A secret recording obtained by the Washington Post reveals the GOP is freaking out about its Obamacare repeal. Republicans have spent the last years boasting of repealing former President Barack Obama’s Affordable Care Act, and with Donald Trump now in the White House, that goal seemed promising for Republicans — except they haven’t decided on a replacement.

The recording of a closed-door meeting on Thursday revealed GOP lawmakers’ concern about moving forward with a quick repeal. “We’d better be sure that we’re prepared to live with the market we’ve created [with repeal],” said California Rep. Tom McClintock. “That’s going to be called Trumpcare. Republicans will own that lock, stock and barrel, and we’ll be judged in the election less than two years away.”

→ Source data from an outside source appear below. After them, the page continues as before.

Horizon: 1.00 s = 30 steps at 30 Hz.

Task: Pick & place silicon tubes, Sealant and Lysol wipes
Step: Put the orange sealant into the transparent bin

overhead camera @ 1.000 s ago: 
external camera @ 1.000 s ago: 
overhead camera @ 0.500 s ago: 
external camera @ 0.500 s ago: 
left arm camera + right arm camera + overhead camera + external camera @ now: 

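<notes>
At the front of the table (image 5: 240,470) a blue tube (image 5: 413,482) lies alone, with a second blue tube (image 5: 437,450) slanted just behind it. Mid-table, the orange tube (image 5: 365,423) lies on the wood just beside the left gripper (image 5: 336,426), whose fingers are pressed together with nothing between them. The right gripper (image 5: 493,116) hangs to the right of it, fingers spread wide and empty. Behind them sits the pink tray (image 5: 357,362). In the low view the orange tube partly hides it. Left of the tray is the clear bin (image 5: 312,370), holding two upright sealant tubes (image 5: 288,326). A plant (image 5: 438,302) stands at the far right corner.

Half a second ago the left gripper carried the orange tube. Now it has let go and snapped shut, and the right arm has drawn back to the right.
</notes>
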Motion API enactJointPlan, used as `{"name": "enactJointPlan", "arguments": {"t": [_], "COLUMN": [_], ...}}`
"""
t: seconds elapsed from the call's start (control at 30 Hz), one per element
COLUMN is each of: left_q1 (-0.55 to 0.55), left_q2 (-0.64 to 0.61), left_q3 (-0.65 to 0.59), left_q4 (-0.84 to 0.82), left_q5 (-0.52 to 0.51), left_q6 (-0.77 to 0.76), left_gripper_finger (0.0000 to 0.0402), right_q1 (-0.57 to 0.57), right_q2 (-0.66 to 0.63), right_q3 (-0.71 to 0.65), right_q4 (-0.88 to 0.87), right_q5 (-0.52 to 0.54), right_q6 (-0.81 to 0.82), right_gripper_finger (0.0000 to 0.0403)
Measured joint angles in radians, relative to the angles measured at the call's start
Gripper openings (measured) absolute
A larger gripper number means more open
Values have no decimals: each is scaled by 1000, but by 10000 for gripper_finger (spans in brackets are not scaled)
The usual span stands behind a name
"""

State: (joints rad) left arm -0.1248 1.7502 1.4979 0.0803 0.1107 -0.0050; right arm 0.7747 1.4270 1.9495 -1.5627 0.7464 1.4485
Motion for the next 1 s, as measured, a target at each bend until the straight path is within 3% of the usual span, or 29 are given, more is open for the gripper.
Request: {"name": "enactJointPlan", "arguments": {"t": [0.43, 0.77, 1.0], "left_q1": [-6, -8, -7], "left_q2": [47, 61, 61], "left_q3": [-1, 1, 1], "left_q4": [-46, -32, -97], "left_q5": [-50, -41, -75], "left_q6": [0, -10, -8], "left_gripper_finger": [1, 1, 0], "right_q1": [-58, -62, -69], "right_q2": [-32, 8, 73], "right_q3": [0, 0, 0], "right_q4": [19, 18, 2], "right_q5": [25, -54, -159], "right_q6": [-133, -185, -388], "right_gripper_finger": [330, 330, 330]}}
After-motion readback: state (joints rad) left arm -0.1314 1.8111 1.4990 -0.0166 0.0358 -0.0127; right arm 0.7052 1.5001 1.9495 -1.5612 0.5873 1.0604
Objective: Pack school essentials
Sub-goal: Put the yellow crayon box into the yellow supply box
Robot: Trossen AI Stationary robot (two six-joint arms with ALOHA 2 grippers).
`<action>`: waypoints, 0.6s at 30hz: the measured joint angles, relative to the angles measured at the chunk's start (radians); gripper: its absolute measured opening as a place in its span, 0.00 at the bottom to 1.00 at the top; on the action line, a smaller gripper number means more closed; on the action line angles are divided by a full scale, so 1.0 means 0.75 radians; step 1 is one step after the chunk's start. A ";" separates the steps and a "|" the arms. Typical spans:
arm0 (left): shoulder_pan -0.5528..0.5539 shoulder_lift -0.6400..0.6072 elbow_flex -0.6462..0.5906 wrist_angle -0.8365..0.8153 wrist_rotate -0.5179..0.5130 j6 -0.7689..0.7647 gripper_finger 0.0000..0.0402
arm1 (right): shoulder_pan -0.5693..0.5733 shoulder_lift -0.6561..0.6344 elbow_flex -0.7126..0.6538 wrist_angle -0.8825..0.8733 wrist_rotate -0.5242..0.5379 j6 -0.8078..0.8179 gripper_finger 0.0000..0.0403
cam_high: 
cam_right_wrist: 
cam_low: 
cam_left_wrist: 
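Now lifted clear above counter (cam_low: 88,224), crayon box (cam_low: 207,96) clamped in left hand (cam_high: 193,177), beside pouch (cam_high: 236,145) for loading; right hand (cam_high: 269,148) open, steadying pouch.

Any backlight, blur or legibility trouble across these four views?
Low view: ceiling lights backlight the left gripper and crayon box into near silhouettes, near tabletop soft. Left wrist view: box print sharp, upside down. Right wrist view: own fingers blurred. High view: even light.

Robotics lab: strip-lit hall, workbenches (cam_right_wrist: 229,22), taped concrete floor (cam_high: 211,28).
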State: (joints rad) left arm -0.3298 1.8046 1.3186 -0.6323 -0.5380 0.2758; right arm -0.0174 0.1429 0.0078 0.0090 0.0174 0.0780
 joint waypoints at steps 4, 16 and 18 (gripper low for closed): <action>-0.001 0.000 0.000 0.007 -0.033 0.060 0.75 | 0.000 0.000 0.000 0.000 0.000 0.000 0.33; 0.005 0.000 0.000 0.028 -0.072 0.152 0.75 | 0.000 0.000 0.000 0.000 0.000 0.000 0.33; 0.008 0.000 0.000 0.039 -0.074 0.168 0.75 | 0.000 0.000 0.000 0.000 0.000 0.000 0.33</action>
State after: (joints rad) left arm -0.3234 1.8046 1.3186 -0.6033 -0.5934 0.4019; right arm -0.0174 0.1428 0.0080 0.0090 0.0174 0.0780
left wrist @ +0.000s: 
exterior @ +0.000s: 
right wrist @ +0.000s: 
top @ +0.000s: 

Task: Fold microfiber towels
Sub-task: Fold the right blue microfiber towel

While Trump insisted along the campaign trail that he would both repeal and replace the healthcare plan, the GOP has yet to craft a single plan that could effectively replace the ACA. Earlier this month, the then-president-elect promised to replace Obamacare “very quickly or simultaneously, very shortly thereafter.”

There appears to be no consensus on a replacement plan, as of Trump’s Thursday visit to Philadelphia for the GOP’s three-day retreat. “We don’t want to set arbitrary deadlines on things,” said House Speaker Paul Ryan, according to Kaiser Health News. “We want to move quickly, but we want to get things right.”

Oregon Rep. Greg Walden, Chairman of the House Energy and Commerce Committee, added that “There’s no single fix. There’s no single plan” with which to replace Obamacare.

A Congressional Budget Office analysis published earlier this month found that a total repeal of the Affordable Care Act could be a disaster for millions of Americans, especially without a serious replacement plan in the works.

The report found that with the repeal, nearly 18 million people could be at risk of losing their insurance within a year, noting also that individual insurance premiums would skyrocket.

Similarly, the CBO reported that if there was no replacement plan to follow the Obamacare repeal, the number of uninsured Americans could jump to 32 million people by the year 2026.

The urgency to craft a replacement plan is not lost on all Republicans. Maine Sen. Susan Collins said earlier this week, “If we do not start putting specific legislation on the table that can be debated, refined, amended and enacted, then we will fail the American people.”

“We have to take care of the American people immediately, so we can’t wait,” President Trump told the Congressional members at the retreat. There appears to be no path forward at this time, even though Republicans have several plans in the works. They just haven’t agreed on one.

“We’re telling those people that we’re not going to pull the rug out from under them, and if we do this too fast, we are in fact going to pull the rug out from under them,” New Jersey Rep. Tom MacArthur said of those covered by state and federal programs, as well as those covered under Medicaid.